TJ de Créteil : Qu’est-ce qui pousse un homme de presque 50 ans à se livrer au transport d’1,5 kg de cocaïne ?
Pour les juges de comparution immédiate du TJ de Créteil, les faits jugés sont assez banals : transport de cocaïne par ingestion, de Fort-de-France vers l’aéroport d’Orly. Mais le profil du prévenu a quelque chose d’atypique : c’est un homme d’une cinquantaine d’années, travaillant en Angleterre dans l’aide à la personne.
Cette après-midi (et soirée) de comparutions immédiates devant la 12e chambre correctionnelle du tribunal judiciaire de Créteil ne fait pas exception à la règle : il y est au moins une fois question d’importation de cocaïne vers l’Hexagone. Cette fois-ci, par l’intermédiaire de Monsieur G., qui a avalé 85 ovules, soit près d’un kilo et demi de drogue.
Les faits sont simples et reconnus par le prévenu vivant en Angleterre : il a été contacté par quelqu’un qui lui a proposé 3 000 euros et un voyage en Martinique en échange du transport de cocaïne. Empêtré dans une situation financière tendue, Monsieur G. a accepté. Il fait le voyage, « joue au touriste » à Fort-de-France avant d’ingérer les ovules de cocaïne et de monter dans l’avion. Arrivé à Orly, il est contrôlé par le service des douanes et passe trois jours à la prison de la Santé pour évacuer les ovules remplis de drogue en sécurité.

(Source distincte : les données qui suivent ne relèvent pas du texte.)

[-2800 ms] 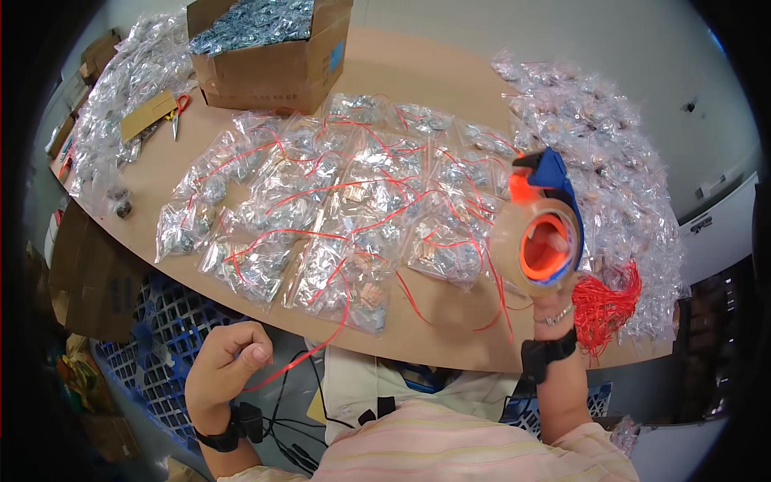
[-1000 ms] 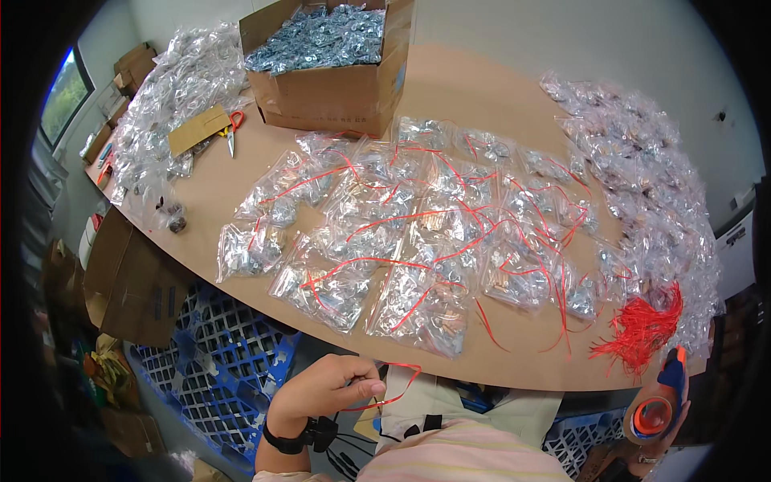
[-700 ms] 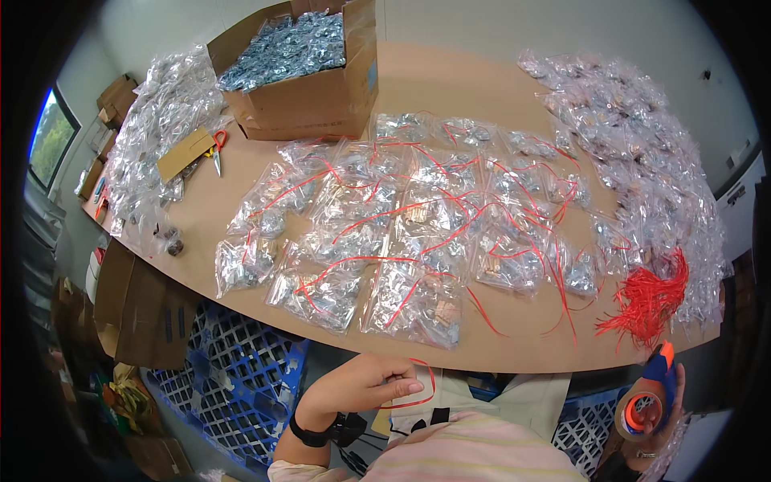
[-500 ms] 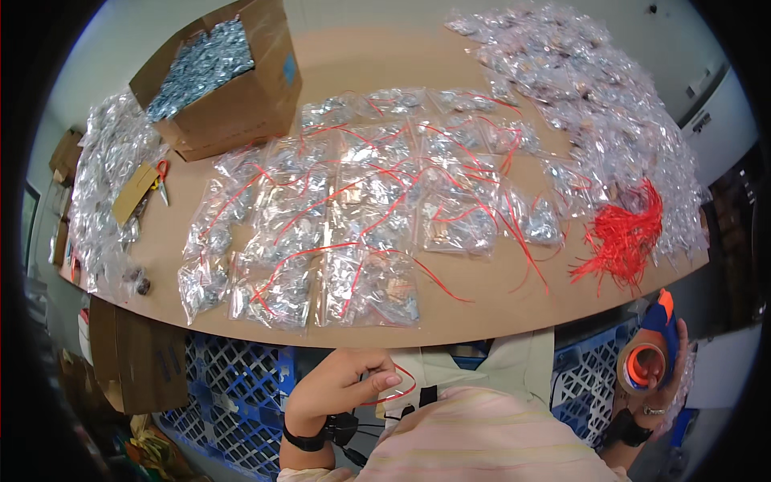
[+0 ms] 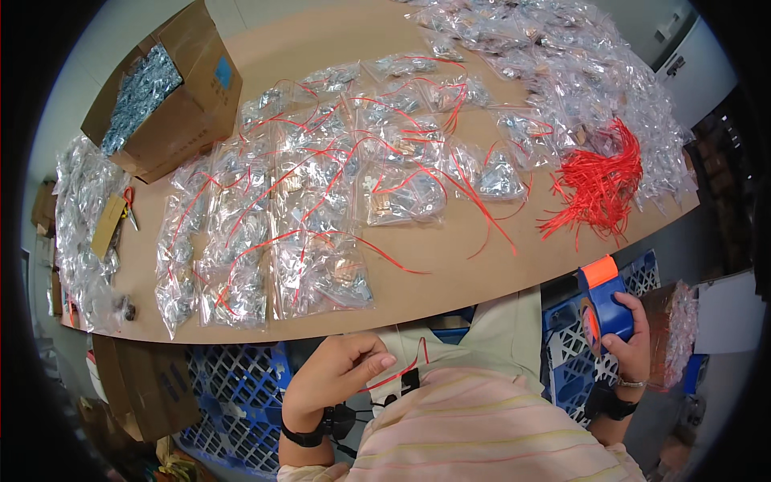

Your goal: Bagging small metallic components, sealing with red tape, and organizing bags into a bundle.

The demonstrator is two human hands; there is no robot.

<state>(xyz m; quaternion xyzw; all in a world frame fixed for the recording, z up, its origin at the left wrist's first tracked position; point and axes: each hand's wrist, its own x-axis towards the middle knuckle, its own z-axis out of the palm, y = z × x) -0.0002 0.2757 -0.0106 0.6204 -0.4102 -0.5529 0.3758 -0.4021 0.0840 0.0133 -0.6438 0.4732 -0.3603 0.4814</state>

« — Qu’est-ce qui pousse un homme de votre âge, presque 50 ans, et dont le métier est tourné vers les autres, puisque vous travaillez dans l’aide à la personne, à se livrer à ces faits-là ?, interroge le juge.
— Tout d’abord, je tiens à dire que je suis désolé, répond Monsieur G. par la voix de son interprète. Je suis en pleine crise financière. J’ai un emprunt de 50 000 livres à la banque et deux autres dettes de 2 000 et 1 000 livres. Je ne travaille pas à temps plein et ce que je gagne n’est pas suffisant. Ma femme gagne 1 800 livres par mois. J’ai deux garçons qui sont à l’université et on subvient à leurs besoins. J’ai deux autres enfants et ma femme ou moi devons rester à la maison pour garder la plus jeune. Ce qu’on dépense dépasse ce qu’on gagne ! »
Mains sagement plaquées dans le dos et chemise rose lavée, le prévenu se tient droit et répond avec précision aux questions du juge, n’hésitant pas à entrer dans le détail. Monsieur G., jamais jugé en France, a même l’honnêteté d’évoquer une condamnation à 30 mois de prison en Angleterre, pour des faits très similaires : le transport de 500 g de cocaïne de Lagos, grande ville du Nigeria, à Londres, en 2014. « Je suis très très désolé et je vous promets que ça n’arrivera plus », assure le prévenu avant de s’asseoir pour écouter les réquisitions.
La procureure constate que les faits sont simples et reconnus, précisant quand même qu’il est « toujours difficile de nier quand autant de cocaïne a été ingérée ». Devant cette juridiction habituée à ces dossiers-là, elle rappelle que cette drogue est chère et nocive, « en premier lieu pour celui qui l’avale. Ce sont eux, qu’on appelle couramment les « mules » qui prennent des risques, tandis que les commanditaires n’en prennent aucun. » S’adressant directement au prévenu, elle regrette que « quand vous êtes à peine en train d’évacuer les ovules en garde à vue, dix autres personnes sont prêtes à prendre votre place ». La magistrate requiert dix mois de prison avec mandat de dépôt pour s’assurer que Monsieur G., qui n’a aucune garantie de représentation en France, effectuera bien sa peine. En complément, elle demande une amende douanière ramenée à 5 000 euros, la confiscation des scellés et une interdiction de paraître à l’aéroport d’Orly.
L’avocate de Monsieur G. insiste sur sa détresse économique qui pousse à « risquer sa vie pour 3 000 euros » et rappelle la transparence dont son client a fait preuve en évoquant sa condamnation d’il y a dix ans en Angleterre. Elle demande une peine de prison ferme moindre, à laquelle pourrait s’ajouter de la prison avec sursis et une interdiction de séjour sur le territoire français pour s’assurer qu’aucune réitération ne sera possible. Concernant l’amende douanière, elle demande de la réduire de façon à ne pas alourdir les dettes de Monsieur G.
Sans surprise, il est reconnu coupable et condamné à huit mois de prison ferme, avec mandat de dépôt, assorti d’une interdiction du territoire français. L’amende douanière est fixée à 3 000 euros.